Theory:
This is leader election, which is a form of the Consensus Problem, also sometimes called The Two Generals Problem. Under some sets of assumptions (fully async and messages can be lost) it's been proven impossible, and the proof is particularly elegant.
The intuition of this problem is: imagine some algorithm exists that allows consensus to be reached in some fixed number of messages. Since failures are tolerated, we can drop one message from the protocol, and it should still work. We can repeat this process until there are no messages at all, clearly an impossibility.
In practice we overcome this using failure detectors to simulate a synchronous system.
The most widely known algorithm that solves consensus is Paxos, which can tolerate failure of up to half of the participating nodes. Paxos has the reputation of being very difficult to implement as even slight misunderstandings of the details of the protocol destroy it's correctness.
Practical solutions:
While the problem in general is quite difficult, getting working systems up is far easier.

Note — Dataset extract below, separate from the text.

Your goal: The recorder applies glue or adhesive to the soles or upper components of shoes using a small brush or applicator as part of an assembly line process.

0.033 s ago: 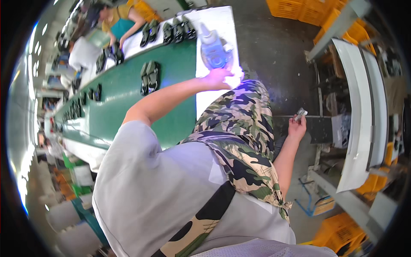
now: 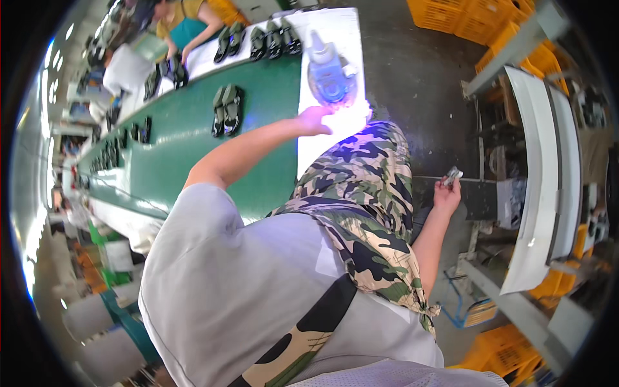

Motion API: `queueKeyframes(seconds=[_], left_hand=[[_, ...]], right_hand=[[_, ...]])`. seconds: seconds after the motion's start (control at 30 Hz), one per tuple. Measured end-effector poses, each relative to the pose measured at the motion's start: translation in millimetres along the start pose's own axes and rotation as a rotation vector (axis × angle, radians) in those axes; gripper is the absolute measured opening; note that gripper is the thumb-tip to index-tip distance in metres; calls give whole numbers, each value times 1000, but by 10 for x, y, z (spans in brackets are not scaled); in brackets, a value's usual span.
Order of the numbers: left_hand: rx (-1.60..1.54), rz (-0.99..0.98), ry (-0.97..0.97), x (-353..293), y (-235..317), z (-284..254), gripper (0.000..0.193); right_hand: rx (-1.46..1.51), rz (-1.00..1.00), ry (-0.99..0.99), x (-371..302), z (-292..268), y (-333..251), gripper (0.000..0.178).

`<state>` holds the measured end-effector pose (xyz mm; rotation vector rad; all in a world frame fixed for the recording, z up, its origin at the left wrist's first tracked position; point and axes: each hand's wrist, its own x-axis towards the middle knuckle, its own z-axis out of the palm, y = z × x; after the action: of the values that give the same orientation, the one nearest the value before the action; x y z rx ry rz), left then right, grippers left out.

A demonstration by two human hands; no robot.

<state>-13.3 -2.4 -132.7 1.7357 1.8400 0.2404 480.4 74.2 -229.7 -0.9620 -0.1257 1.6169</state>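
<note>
My left hand (image 2: 314,120) is over the white strip of tabletop (image 2: 311,151), just below a blue bottle (image 2: 330,80) with a pale pointed nozzle. Strong glare washes out its fingers, so I cannot tell whether they hold anything. The bottle stands in or beside a round, clear-looking dish (image 2: 352,89). Low on the right, my right hand (image 2: 447,193) is closed on a small crumpled silvery thing (image 2: 454,174), held between thumb and fingers, apart from any surface. To the left of the bottle, a pair of dark shoes (image 2: 227,111) rests on the green belt (image 2: 174,155).
More dark shoes (image 2: 274,40) line the far white edge. A co-worker in a teal apron (image 2: 187,33) handles shoes (image 2: 173,72) there. Yellow crates (image 2: 445,20) stand at the back right. A long white panel (image 2: 530,180) and a grey metal frame (image 2: 516,48) border the right side.
My left hand has drawn back a little to the left, away from the bottle. The view has shifted slightly. My right hand stays closed on the silvery thing.
</note>
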Motion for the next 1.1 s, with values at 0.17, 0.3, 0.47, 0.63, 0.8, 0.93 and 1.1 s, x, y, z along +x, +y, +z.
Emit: queueKeyframes(seconds=[0.17,0.3,0.47,0.63,0.8,0.93,1.1], left_hand=[[157,-665,158,-1104,-2138,-94,84],[-2,-913,434,-1572,-3006,-248,88],[-87,-965,649,-1343,-3182,-390,92],[-16,-865,689,-759,-3326,-630,99],[-88,-1002,463,-579,-3567,-752,94],[4,-968,446,-492,-3415,-792,69],[143,-375,339,-770,-2985,-538,47]], right_hand=[[-126,77,40,60,-33,9,14],[-190,116,67,152,273,-68,17],[-319,126,41,137,937,-31,19],[-519,113,-182,171,1557,261,19],[-802,31,-222,120,2183,885,15],[-1174,-177,-441,130,2590,1372,12],[-1545,-444,-606,220,3019,1934,12]])
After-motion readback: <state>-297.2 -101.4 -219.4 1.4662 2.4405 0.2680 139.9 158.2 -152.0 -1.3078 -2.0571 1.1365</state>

There are off the shelf implementations of Paxos or equivalent algorithms available. Apache Zookeeper is the best I'm aware of. For your specific problem, I'm pretty sure it'll be your quickest route. Other Paxos implementations are around, and it also might be possible to build something on network redundancy virtual ip tools like Wackamole. I believe the high end versions of most commercial databases offer quorum features as an (expensive) option.
Also, for many applications it's acceptable to weaken correctness slightly or otherwise adjust the problem to allow much simpler solutions.

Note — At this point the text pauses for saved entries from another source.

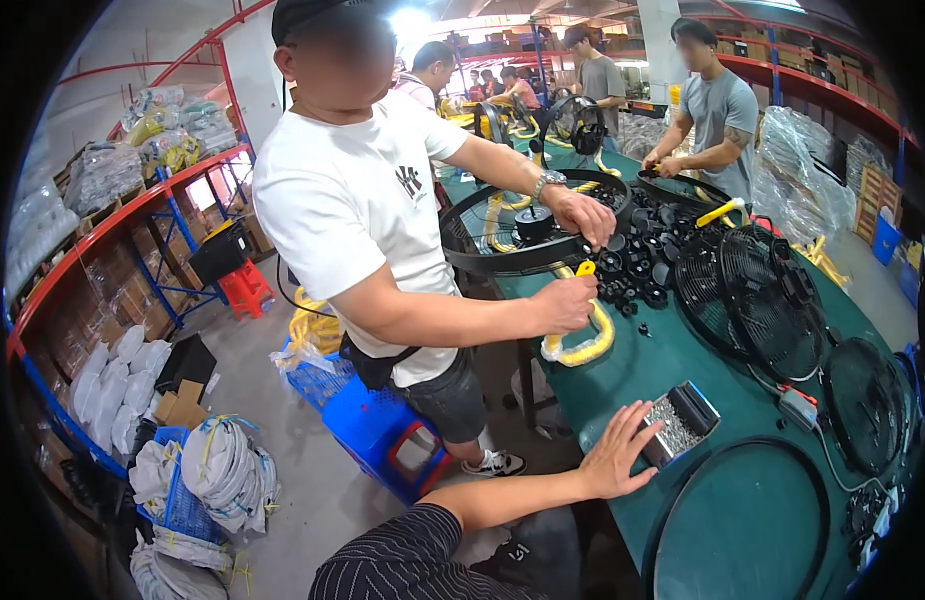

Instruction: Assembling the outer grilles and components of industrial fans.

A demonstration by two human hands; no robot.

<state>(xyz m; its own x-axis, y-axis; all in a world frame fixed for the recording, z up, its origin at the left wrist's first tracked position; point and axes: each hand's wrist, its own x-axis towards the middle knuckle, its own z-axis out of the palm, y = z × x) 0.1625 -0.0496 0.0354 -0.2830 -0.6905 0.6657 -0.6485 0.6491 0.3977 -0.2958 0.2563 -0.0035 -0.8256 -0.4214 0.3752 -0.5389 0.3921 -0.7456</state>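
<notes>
My left hand [621, 455] reaches in over the near table edge, fingers spread, palm down. Its fingertips and thumb are at the left side of a small metal box [668, 458] of small silvery screws, and nothing shows in its grasp. A black bar or roller [694, 407] lines the box's right side. Just below sits a large black ring [655, 545], flat on the green table [608, 400]. My right hand is out of view.
A co-worker in a white shirt [328, 200] holds a black fan guard [483, 265] and a yellow-handled tool [586, 269]. Black plastic parts [648, 235] lie heaped on the table, beside fan grilles [758, 290]. A blue stool [378, 430] stands left of the table.
</notes>
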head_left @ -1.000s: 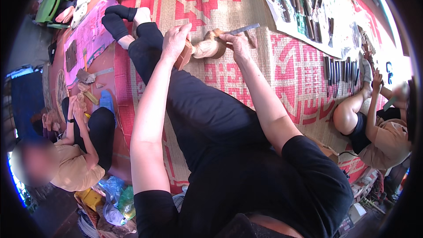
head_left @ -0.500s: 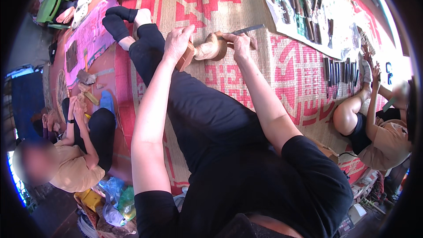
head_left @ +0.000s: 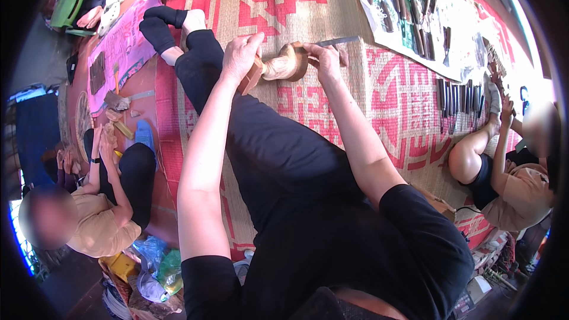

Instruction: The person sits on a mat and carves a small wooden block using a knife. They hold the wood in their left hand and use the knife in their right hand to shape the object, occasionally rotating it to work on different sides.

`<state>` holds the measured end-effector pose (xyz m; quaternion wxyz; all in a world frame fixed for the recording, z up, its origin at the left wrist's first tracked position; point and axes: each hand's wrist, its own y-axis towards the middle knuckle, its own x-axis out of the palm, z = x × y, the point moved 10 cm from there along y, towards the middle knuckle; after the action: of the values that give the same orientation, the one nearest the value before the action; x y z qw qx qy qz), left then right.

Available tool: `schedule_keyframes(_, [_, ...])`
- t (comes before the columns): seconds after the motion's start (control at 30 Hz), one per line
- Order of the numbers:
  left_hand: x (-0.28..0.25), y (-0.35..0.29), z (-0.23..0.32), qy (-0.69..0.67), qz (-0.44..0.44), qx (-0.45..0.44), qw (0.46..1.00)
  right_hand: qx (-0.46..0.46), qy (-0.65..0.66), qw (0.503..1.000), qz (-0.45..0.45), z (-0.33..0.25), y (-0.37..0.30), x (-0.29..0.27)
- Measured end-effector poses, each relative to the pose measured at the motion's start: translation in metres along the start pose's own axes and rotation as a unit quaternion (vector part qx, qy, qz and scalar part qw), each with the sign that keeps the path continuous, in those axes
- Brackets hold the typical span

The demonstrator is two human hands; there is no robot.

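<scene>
A carved wooden piece [head_left: 284, 65], pale and curved in the middle with browner, blocky ends, lies across between my hands above the mat. My left hand [head_left: 240, 59] is closed round its left end, beside a reddish-brown block-like part [head_left: 253, 76]. At the right end my right hand [head_left: 323, 59] is closed, its fingers pinching a narrow, flat grey metal tool that looks like a file [head_left: 341, 41]. The tool sticks out to the right past the fingers. My fingers hide the tool's other end and where it meets the wood.
A patterned woven mat [head_left: 332, 12] spreads under my stretched-out legs. Many handled carving tools lie on a white sheet [head_left: 379, 35] at the far right, with a row of dark tools [head_left: 459, 98] nearer. Co-workers sit left [head_left: 106, 219] and right [head_left: 515, 189]; a pink cloth [head_left: 130, 41] lies far left.
The view has shifted slightly. My right fingers have moved a little along the tool toward the wood; my left hand keeps its hold. The right co-worker's hands have moved slightly.
</scene>
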<state>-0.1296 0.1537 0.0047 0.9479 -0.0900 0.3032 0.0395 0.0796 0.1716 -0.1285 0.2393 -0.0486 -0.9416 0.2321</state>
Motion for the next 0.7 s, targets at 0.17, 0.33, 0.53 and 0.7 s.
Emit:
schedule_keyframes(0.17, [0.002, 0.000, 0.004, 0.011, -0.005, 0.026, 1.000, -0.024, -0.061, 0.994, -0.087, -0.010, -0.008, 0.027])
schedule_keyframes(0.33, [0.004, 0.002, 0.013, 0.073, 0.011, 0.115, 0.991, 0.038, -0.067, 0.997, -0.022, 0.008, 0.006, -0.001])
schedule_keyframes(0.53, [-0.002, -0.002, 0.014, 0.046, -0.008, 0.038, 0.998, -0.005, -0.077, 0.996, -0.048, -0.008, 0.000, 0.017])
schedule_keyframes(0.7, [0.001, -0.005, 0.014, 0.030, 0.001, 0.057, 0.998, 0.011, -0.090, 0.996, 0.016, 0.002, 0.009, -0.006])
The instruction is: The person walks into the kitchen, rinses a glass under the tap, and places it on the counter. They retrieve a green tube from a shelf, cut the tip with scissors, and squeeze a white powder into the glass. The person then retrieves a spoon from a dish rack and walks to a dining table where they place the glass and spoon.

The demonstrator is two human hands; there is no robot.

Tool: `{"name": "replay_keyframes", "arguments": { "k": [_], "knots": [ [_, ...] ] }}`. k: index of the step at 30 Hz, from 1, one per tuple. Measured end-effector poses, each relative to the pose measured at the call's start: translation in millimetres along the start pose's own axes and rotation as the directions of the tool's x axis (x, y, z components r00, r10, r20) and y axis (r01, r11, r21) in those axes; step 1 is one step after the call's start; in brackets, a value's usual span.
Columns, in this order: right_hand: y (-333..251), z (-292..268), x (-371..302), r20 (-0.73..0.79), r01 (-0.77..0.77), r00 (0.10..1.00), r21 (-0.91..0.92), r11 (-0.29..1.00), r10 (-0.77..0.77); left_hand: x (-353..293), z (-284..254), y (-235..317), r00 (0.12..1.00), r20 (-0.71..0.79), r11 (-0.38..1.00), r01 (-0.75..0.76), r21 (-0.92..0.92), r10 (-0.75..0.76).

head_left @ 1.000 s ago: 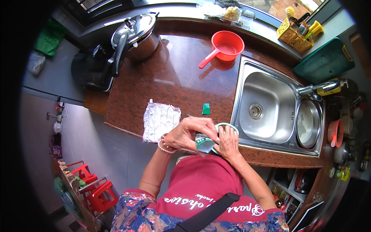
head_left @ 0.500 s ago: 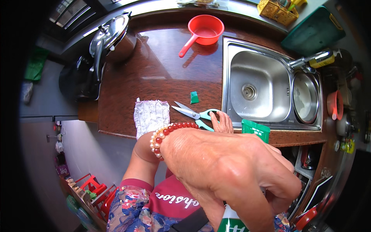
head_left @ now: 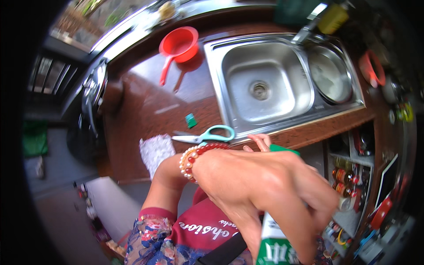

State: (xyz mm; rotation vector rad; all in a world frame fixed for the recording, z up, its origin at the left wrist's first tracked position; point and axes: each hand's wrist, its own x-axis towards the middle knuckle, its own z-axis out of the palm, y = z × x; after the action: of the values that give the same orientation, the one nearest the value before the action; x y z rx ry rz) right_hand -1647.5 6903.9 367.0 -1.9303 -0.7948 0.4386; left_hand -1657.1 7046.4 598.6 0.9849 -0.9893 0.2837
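My left hand (head_left: 269, 181), with red and pearl-like bead bracelets at the wrist, is large in view and closed round a green and white pouch (head_left: 276, 240). The pouch's green top shows beyond my knuckles; its middle is hidden. Behind my left hand, the fingers of my right hand (head_left: 261, 141) stick out, stretched and apart, near the counter's front edge; the rest of it is covered. Just left of those fingers lie scissors (head_left: 216, 132) with mint-green handles, blades pointing left. Farther back is a small green scrap (head_left: 191, 120). A whitish cloth (head_left: 157, 152) lies left of the scissors.
A red dipper (head_left: 181, 46) stands on the brown counter (head_left: 141, 99), beside a steel sink (head_left: 265, 84) with a round basin (head_left: 331, 75) at its right. A metal pot (head_left: 95, 84) is at the far left. Below the counter, a shelf (head_left: 351, 181) holds bottles.
My right hand has let go of the scissors' handle and drawn away from it. The scissors have turned slightly. My view has swung, so the counter things appear shifted left.
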Motion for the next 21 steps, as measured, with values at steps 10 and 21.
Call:
{"name": "replay_keyframes", "arguments": {
  "k": [10,21],
  "knots": [
    [25,-209,-2,0.38,-0.39,0.916,0.919,-0.057,-0.131,55,25,-196,0.782,0.109,0.774,0.623,-0.108,-0.614],
    [199,-368,-97,0.002,0.032,0.994,0.95,-0.309,0.11,170,96,-433,0.592,0.353,0.562,0.804,-0.195,-0.724]
  ]
}}
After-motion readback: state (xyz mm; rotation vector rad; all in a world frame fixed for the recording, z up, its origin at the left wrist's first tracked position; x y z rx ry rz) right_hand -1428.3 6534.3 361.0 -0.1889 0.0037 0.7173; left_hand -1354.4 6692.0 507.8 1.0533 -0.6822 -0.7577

For example, if a single point of failure is tolerable because recovery is likely to be quick, then the problem is trivial: just have one special node do the work.
Another approach might be to build the system around idempotent actions, so duplicate processing becomes tolerable.
Lastly you might partition the workload into a pool of non-redundant systems: here failures will delay processing until recovery but only for items at that node, not for the entire workload.
These sorts of compromises are so much simpler that they're often a better choice. One has to weigh the utility of a full solution against the complexity of implementing it and see if there's really value. This is why so many practical systems just use 2 Phase or 3 Phase Commit, even though they block in some scenarios: the decreased availability is tolerable compared to the complexity of a full quorum system.